FINAL POINTS
46. The Ecclesial Guide
All ecclesias, and individuals, should have at hand a guide
that, if it were read and observed, would go a long way toward solving many
ecclesial problems. Unfortunately, A Guide to the Formation and Conduct of
Christadelphian Ecclesias is more honored than used. It seems to be standard
procedure for human nature to acknowledge the benefit of a principle in theory,
but when provoked by circumstance, promptly to forget to implement that very
principle that is most relevant. We all tend, under duress, to convince
ourselves that rules are made for other people, and that the position in which
we may suddenly find ourselves is very different from that which the framers of
principles and rules envisioned. In theory, the wisdom of the words of Christ,
“Where your treasure is, there will your heart be also” (Matt.
6:21), is unquestionable; but they are so easily set aside when we gaze in fond
rapture upon a gleaming new automobile or a fine house or some exquisite new
fashions. The standard, “Turn the other cheek”, is wonderfully
appropriate if your friend’s cheek is the one smitten, but we can always
think of good reasons why we should retaliate.
In just such a way, The Ecclesial Guide supplies those
balanced judgments that are most needed when in controversy they are most easily
forgotten. Though no one would say the rules are perfect, as the Bible itself
is, at the very least they are dispassionate commentaries on the relevant
passages dealing with ecclesial conduct. They have the benefit of being sound
advice from a bystander not personally involved at all in whatever conflict is
immediately at hand. Principles have a way of becoming distorted and either
over-stressed or under-stressed when the holders thereof come under intense
pressure.
A few brief excerpts from the relevant sections should suffice
here:
32. Cases of Sin and Withdrawal: “Withdrawal is a serious step, and
ought not be lightly taken against any brother. It erects a barrier and inflicts
a stain not easily removed. It ought never to be taken until all the resources
of the Scriptural rule of procedure have been exhausted. The rule laid down by
Christ for the treatment of personal offences (Matt. 18:15-17) is doubtless
applicable to sin in general....”
39. Absence and Separate Meetings Unlawful: “It is....an imperative
law that the brethren must be one body, and that they must submit one to
another. It is a law of the house that each brother and sister must meet at the
table of the Lord on the first day of the week for the breaking of bread.
Nothing but denial of the truth in the assembly, or overt disobedience of the
Lord’s commandments among them, can justify a brother or sister in
absenting himself or herself from the breaking of bread.. If the matters of
difference....do not affect the question of the truth or the commandments, it is
the duty of the lesser to submit to the greater number... If, instead of
submitting, they separate themselves, they put themselves in a false position
from which worse things than those they objected to will come. Their action
means that the greater number ought to submit to the lesser, or that there
should never be submission to the wishes of others, and that a disappointed
minority should always leave a meeting where their wishes cannot prevail. Such a
doctrine is fraught with confusion and ruin, and is inconsistent with the most
elementary commandments of Christ.”
40. A Time to Separate, and How to Go about it: “It is a maxim of
universal law (divine included) that no man is to be judged without a hearing.

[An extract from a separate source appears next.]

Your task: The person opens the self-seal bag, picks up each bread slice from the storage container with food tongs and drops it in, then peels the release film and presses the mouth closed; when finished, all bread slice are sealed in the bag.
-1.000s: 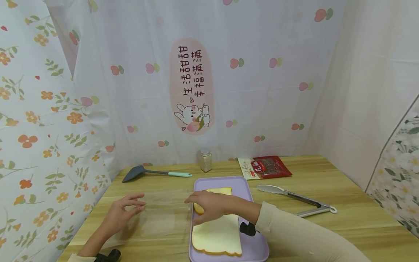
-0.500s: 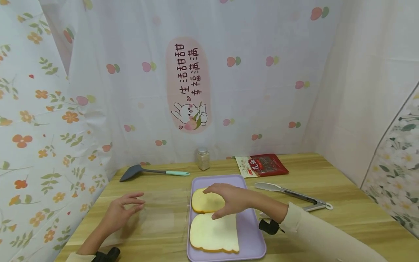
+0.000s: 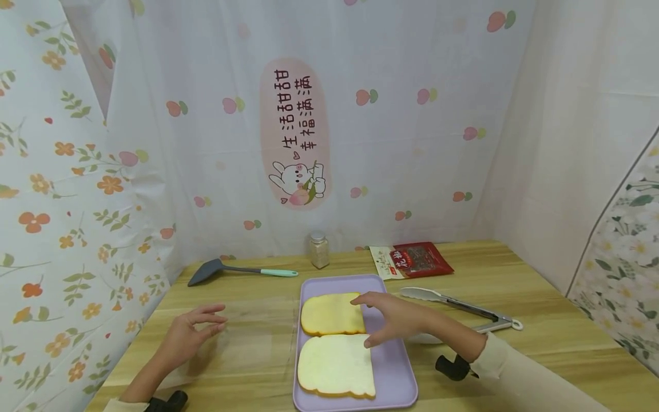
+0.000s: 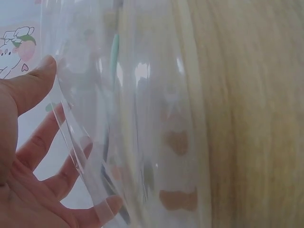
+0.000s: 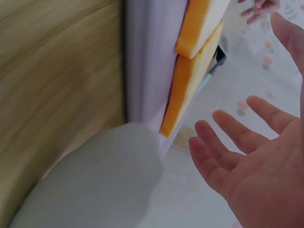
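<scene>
The yellow slice [image 3: 332, 315] and, at its 6 o'clock, the cream slice [image 3: 336, 365] should be light, soft and easily dented; lift them by their orange crusts [image 5: 182, 90]. Both lie flat on the lilac tray [image 3: 396, 377]. At its 9 o'clock, the clear plastic [image 3: 257, 343] looks thin, slick and flexible, best held by its edge. The left grip [image 3: 187, 337], fingers loosely parted, is at the plastic's 9 o'clock; the right grip [image 3: 395, 316], fingers spread, holds nothing at the slices' 3 o'clock.

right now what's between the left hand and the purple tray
A clear plastic piece, seen in the head view between the left hand and the purple tray; whether it is a box or a sheet is hard to tell.
</scene>
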Demonstrator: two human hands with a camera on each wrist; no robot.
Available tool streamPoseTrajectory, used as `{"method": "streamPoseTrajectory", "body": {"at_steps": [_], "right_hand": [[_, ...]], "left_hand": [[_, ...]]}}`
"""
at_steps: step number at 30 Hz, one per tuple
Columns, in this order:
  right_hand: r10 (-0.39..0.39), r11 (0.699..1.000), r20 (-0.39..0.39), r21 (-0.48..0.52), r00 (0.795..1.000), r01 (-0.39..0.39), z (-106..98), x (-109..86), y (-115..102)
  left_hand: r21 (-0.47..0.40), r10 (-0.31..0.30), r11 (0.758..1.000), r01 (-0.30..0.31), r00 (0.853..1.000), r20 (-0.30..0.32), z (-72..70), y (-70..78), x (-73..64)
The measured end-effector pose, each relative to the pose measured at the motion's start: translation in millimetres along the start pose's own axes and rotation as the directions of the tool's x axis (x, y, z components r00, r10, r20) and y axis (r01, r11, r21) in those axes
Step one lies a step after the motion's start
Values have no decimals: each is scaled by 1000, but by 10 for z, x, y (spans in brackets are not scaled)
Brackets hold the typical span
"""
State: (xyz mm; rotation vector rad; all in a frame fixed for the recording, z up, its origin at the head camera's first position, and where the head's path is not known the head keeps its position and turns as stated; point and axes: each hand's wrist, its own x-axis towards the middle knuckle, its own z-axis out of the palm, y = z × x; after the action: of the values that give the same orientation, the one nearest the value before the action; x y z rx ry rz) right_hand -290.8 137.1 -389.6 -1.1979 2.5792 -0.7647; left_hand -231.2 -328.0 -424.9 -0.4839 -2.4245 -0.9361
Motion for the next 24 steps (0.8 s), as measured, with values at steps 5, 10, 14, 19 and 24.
{"method": "streamPoseTrajectory", "body": {"at_steps": [5, 10, 14, 19, 24], "right_hand": [[-15, 1000, -30, 4, 999, 15, -10, -71, 108], [6, 1000, -51, -6, 999, -7, -37, -177, 219], [32, 999, -63, -21, 998, -33, -69, -269, 296], [45, 998, -93, -27, 995, -47, -87, -400, 402], [14, 998, -130, -64, 991, -23, -107, -518, 523]], "left_hand": [[8, 4, 1000, -4, 1000, 3, 8, -2, 4], [13, -6, 1000, 6, 1000, 14, 12, 9, 3], [17, -11, 1000, 11, 1000, 18, 11, 11, -2], [15, -21, 1000, 21, 999, 29, 9, 8, -10], [22, -33, 999, 33, 999, 28, 4, 0, -6]]}}
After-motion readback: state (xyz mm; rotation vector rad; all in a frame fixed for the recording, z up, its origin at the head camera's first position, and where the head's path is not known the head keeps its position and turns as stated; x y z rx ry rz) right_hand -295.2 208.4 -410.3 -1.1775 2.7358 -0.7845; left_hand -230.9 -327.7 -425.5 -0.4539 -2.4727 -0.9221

If it is true of one man, it is true of a number of men, and to be applied as
scrupulously to an erring ecclesia as to an individual delinquent. Suppose this
rule is not acted on, — suppose the aggrieved minority simply depart,
without formulating their grievances, and without giving the offending majority
an opportunity of either justifying or removing the causes of offence, the
situation is afterwards embarrassed for the minority as regards other ecclesias.

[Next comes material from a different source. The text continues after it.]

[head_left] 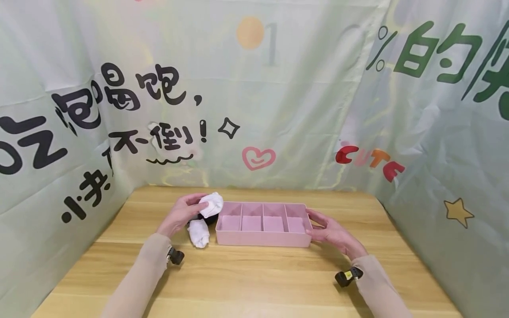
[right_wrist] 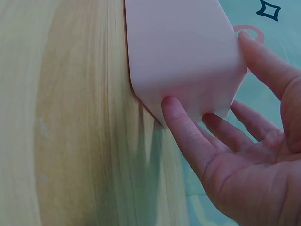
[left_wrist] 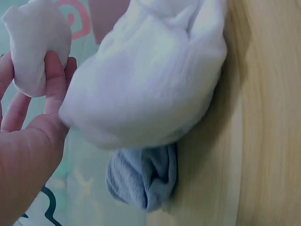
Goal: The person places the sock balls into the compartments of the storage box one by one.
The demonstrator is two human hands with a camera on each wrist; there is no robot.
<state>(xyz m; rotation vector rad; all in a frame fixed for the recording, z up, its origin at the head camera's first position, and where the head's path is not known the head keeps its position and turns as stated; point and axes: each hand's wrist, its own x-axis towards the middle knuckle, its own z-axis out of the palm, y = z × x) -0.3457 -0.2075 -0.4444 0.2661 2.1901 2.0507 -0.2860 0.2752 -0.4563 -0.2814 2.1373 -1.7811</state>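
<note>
My left hand (head_left: 186, 213) pinches a white rolled sock (head_left: 212, 205), raised just beside the left end of a pink divided box (head_left: 263, 239). Below that hand a second white rolled sock (head_left: 198, 233) lies on the table; it looms large in the left wrist view. A dark rolled sock (head_left: 209, 219), partly covered in the head view, looks blue-grey (left_wrist: 142, 176) from the left wrist. At the box's right end, my right hand (head_left: 332, 232) touches the wall with fairly straight, spread fingers (right_wrist: 186, 132). The box's several compartments show bare floors in the head view.
A wooden table (head_left: 254, 282) carries everything. Printed cloth (head_left: 302, 110) hangs along its back and both sides. A small black camera is strapped to each wrist.
</note>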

Other ecclesias are in fellowship with the offending majority; and if there be
not a correct mode of procedure, those other ecclesias, will not have it in
their power to decide upon the issue.”
41. Involved in Another Ecclesia’s Trouble: This section is too
lengthy to be quoted here in full, though it is all very good and very relevant.

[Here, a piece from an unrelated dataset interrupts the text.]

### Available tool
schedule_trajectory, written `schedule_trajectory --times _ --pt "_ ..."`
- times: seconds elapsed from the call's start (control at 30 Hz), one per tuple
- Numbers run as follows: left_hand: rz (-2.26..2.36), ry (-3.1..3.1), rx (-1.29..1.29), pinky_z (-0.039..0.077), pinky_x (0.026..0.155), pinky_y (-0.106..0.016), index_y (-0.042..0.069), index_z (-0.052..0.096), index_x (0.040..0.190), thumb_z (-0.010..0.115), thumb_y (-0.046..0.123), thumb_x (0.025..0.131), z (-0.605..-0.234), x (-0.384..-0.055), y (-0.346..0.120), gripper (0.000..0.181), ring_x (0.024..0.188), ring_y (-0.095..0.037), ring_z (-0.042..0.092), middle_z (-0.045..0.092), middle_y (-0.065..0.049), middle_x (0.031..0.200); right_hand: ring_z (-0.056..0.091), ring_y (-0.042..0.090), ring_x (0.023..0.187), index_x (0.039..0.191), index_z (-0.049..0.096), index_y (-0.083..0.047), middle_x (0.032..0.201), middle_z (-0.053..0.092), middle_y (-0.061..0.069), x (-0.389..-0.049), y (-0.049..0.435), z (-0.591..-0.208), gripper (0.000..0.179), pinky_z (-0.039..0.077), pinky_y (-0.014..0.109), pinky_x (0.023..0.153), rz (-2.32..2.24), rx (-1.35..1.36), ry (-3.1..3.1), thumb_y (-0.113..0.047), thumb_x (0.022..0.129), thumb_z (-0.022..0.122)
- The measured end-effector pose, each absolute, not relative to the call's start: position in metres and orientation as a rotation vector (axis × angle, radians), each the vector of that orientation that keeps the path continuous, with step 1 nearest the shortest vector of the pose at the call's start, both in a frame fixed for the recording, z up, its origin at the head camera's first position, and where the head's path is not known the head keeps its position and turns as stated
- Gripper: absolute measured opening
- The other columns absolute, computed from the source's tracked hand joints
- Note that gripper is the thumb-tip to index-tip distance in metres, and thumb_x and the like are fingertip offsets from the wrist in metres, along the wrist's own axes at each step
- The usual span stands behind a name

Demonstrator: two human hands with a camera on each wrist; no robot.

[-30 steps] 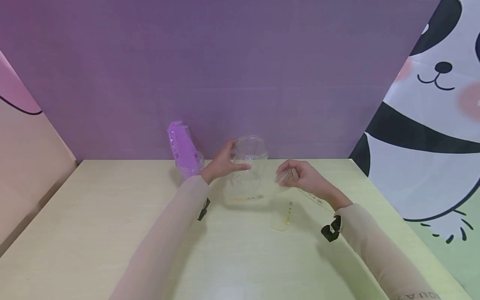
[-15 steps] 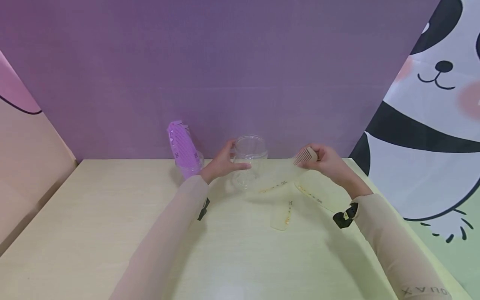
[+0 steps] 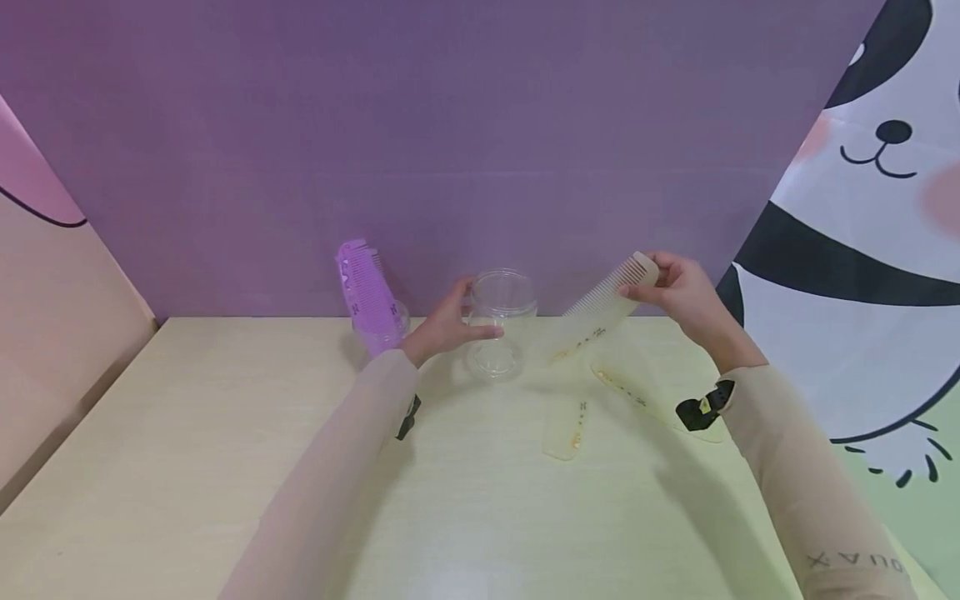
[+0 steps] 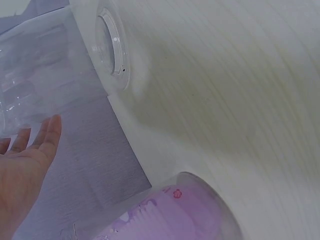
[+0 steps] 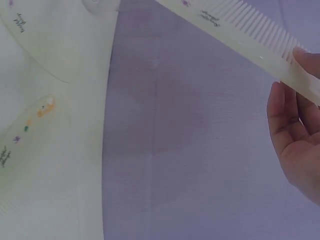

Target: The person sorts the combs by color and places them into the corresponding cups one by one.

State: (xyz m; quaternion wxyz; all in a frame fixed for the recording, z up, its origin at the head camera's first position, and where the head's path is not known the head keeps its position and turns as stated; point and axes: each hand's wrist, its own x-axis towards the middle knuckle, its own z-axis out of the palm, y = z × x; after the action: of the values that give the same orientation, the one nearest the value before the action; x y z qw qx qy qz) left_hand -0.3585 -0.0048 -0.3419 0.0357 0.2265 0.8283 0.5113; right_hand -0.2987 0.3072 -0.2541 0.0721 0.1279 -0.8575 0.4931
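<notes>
A clear plastic jar (image 3: 514,327) stands upright near the table's back edge. My left hand (image 3: 447,327) holds it from the left, thumb across the front and fingers round the back. In the left wrist view, those fingertips (image 4: 54,127) meet the jar's see-through wall. To the right, my right hand (image 3: 684,297) pinches a pale, see-through comb (image 3: 609,302) at one end, teeth facing up and left. The comb slants down toward the jar, above the table. Lettering and small coloured prints show along its spine in the right wrist view.
Two similar pale combs, one nearer the front (image 3: 572,432) and one further right (image 3: 628,395), lie flat on the light wood table (image 3: 187,433). Left of the jar, purple combs (image 3: 367,292) stand in another clear container (image 4: 222,212). A purple backdrop (image 3: 480,150) rises behind the table.
My right hand has moved right and upward with the comb, drawing it away from the jar and tilting it more steeply. My left hand and the jar have stayed in place.
</notes>
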Motion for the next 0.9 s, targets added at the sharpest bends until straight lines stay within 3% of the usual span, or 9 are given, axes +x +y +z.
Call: schedule_trajectory --times 0.4,0.9 --pt "1.595 2.529 0.735 0.041 0.102 -0.041 0.013 0.021 0.141 0.078 0.026 0.071 -0.343 -0.358 -0.005 0.092 0.126 -0.034 0.041 0.033 -0.010 0.141 0.061 0.005 0.091 0.108 0.053 -0.010 0.099 0.064 -0.010 -0.309 0.301 -0.225 0.034 0.049 0.009 0.074 1.609 0.371 -2.327 -0.011 0.079 0.070" --pt "1.581 2.535 0.746 0.042 0.101 -0.041 0.014 0.019 0.141 0.078 0.027 0.071 -0.345 -0.359 -0.007 0.092 0.125 -0.035 0.041 0.032 -0.010 0.142 0.060 0.014 0.086 0.097 0.060 -0.007 0.092 0.067 -0.001 -0.320 0.284 -0.191 0.031 0.052 0.012 0.071 1.857 0.403 -1.967 0.001 0.071 0.075"
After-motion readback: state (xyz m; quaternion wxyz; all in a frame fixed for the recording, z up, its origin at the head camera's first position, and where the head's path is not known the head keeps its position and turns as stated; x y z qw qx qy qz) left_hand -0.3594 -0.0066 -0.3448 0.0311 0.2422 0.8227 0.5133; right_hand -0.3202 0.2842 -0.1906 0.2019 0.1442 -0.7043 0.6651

A point certainly worth stressing: any disfellowshiped brother or ecclesia is
deserving of the right of appeal to someone, and there is no weakness implied in
a conscientious, even drawn-out, examination of all matters pertaining to a
disagreement.
42. Ecclesias in Relation one to Another: “The bond of union is the
reception of the one faith, and submission to the commandments of the Lord. It
is nothing less than a calamity when rupture on secondary issues sets in, where
these other conditions of union exist....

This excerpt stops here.